* [Task objective]
Work out how many lines in the data below contain the string "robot", and reply with that figure alone.
= Beginning of Section =
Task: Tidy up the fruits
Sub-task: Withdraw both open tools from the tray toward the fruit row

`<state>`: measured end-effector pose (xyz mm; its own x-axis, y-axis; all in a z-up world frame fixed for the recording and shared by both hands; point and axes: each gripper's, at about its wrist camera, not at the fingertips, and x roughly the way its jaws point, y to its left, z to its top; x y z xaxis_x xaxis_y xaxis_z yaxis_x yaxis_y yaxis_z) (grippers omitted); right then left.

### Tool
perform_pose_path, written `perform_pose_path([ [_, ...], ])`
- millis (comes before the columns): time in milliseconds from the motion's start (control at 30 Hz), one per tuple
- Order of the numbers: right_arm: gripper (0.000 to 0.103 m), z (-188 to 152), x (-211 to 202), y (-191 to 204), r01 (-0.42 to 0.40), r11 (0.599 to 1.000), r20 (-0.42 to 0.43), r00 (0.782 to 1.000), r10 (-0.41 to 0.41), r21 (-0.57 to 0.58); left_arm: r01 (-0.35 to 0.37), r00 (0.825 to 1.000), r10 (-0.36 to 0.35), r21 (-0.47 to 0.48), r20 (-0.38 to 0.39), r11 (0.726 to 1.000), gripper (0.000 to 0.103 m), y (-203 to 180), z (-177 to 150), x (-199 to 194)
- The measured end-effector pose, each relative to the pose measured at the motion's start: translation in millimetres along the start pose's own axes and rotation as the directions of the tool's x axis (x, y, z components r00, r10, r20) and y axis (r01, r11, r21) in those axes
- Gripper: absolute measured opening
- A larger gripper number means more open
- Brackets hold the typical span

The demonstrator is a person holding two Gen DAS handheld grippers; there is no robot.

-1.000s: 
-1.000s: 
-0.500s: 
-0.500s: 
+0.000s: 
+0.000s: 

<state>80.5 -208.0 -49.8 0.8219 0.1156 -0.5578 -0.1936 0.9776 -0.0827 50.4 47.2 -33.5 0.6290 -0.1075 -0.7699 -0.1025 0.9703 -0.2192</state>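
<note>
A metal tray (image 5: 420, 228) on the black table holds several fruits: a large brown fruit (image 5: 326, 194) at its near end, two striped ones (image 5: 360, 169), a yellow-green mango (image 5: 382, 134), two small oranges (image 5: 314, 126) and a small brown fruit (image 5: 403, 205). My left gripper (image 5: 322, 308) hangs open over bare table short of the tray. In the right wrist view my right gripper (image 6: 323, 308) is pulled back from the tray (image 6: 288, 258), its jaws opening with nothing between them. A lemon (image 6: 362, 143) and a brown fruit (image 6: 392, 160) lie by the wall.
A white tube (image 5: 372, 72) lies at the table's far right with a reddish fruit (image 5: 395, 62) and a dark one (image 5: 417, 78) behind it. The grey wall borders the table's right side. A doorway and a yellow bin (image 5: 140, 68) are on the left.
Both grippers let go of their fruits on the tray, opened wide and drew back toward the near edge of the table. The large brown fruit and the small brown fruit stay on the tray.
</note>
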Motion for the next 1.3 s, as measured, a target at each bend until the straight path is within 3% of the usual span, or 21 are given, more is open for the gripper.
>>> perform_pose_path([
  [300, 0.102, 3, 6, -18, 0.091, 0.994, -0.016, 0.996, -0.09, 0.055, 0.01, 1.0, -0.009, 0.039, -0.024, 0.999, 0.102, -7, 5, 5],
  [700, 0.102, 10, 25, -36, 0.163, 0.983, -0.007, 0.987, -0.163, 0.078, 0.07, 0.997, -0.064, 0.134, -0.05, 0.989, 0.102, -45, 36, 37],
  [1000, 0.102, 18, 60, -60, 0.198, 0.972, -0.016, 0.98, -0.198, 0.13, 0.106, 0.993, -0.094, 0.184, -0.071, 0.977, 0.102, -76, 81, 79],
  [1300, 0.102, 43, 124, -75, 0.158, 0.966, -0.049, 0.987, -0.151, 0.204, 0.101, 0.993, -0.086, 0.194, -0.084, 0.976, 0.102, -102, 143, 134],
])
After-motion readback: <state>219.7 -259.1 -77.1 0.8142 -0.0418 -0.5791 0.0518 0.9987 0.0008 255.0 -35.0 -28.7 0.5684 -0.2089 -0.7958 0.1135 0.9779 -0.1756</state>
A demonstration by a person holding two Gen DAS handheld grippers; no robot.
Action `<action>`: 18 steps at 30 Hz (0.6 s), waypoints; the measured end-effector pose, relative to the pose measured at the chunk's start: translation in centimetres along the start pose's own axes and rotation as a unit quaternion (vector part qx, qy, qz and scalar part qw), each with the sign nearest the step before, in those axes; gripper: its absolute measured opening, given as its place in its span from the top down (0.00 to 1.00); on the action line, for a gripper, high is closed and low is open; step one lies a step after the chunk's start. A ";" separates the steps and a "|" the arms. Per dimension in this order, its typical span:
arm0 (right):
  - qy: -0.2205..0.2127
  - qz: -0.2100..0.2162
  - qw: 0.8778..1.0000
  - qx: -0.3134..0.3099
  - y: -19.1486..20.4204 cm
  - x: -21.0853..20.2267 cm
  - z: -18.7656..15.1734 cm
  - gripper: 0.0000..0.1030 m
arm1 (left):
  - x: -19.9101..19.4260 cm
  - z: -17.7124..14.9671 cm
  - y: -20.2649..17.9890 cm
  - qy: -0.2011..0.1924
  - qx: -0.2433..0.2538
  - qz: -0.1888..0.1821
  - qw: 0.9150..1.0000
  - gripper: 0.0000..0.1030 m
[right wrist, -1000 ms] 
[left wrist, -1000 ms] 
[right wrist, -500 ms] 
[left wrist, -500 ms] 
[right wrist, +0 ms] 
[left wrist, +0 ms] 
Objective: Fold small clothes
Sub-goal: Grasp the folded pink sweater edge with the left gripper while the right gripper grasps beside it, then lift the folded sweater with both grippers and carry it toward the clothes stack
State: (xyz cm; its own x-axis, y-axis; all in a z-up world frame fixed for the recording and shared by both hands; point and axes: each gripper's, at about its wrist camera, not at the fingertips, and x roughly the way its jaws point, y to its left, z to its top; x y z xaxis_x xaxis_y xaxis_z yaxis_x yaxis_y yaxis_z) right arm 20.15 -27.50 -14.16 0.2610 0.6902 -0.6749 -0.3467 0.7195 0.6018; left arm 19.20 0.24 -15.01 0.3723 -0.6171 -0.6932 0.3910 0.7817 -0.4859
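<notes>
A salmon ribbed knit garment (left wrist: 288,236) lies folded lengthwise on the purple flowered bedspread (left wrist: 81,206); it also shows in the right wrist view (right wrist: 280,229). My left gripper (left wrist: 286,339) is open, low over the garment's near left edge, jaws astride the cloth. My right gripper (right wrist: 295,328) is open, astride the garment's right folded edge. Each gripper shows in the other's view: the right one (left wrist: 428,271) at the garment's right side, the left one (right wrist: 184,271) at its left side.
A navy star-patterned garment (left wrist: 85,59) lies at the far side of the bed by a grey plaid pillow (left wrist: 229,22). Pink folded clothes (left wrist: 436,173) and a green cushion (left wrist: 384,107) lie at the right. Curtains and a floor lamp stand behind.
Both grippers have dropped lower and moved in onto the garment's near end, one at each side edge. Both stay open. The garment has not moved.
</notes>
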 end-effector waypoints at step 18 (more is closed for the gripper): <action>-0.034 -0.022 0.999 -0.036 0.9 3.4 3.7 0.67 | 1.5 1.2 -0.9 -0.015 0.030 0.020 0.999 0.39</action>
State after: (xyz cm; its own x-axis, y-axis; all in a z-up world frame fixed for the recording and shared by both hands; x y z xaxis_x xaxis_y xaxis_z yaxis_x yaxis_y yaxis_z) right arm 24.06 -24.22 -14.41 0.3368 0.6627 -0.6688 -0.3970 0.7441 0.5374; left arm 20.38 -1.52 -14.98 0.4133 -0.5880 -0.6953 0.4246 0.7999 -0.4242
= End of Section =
* [Answer section]
2